### WHAT THE TASK ASKS
Reproduce exactly the lines from the line containing "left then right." through the last line of the listing, and no others.

### THE DATA

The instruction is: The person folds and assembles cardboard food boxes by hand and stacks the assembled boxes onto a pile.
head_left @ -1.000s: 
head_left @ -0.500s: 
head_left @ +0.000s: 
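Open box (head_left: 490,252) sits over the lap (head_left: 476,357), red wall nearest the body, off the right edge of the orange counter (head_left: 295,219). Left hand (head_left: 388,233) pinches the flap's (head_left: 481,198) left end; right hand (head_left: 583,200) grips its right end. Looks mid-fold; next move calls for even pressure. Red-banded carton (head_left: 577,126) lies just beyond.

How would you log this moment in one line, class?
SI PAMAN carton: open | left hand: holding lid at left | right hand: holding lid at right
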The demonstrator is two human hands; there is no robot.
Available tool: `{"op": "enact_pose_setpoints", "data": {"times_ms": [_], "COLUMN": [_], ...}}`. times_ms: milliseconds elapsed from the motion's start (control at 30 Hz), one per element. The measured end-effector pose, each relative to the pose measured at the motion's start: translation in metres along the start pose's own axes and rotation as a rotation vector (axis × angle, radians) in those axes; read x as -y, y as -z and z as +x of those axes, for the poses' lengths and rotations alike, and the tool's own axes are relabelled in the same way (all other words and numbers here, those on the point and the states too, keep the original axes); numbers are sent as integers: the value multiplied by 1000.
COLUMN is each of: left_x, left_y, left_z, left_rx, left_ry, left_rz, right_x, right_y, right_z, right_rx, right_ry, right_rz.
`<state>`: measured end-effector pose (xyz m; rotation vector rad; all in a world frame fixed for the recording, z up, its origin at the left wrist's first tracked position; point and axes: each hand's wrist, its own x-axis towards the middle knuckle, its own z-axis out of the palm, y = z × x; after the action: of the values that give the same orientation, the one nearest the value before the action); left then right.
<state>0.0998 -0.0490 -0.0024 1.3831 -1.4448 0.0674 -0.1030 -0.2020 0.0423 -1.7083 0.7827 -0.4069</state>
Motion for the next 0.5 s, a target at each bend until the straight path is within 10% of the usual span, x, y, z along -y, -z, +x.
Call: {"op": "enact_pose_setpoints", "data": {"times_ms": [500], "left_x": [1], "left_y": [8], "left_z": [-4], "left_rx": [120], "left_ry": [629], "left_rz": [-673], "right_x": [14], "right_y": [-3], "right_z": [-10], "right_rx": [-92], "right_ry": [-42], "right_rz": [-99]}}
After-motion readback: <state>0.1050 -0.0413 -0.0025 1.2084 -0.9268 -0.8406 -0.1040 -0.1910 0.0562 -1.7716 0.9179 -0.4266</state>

### ANSWER BELOW
`<state>`: measured end-effector pose (xyz m; rotation vector rad; all in a world frame fixed for the recording, z up, its origin at the left wrist's first tracked position; point and axes: each hand's wrist, its own x-axis towards the middle knuckle, its own z-axis out of the palm, y = z × x; after the action: of the values that give the same orientation, the one nearest the value before the action); left then right.
<state>0.0998 -0.0490 -0.0024 1.3831 -1.4448 0.0674 -0.1030 -0.2020 0.0423 -1.7083 0.7827 -0.4069</state>
Motion for the next 0.5 s, a target at each bend until the straight path is within 10% of the usual span, x, y, z along -y, -z, +x.
Call: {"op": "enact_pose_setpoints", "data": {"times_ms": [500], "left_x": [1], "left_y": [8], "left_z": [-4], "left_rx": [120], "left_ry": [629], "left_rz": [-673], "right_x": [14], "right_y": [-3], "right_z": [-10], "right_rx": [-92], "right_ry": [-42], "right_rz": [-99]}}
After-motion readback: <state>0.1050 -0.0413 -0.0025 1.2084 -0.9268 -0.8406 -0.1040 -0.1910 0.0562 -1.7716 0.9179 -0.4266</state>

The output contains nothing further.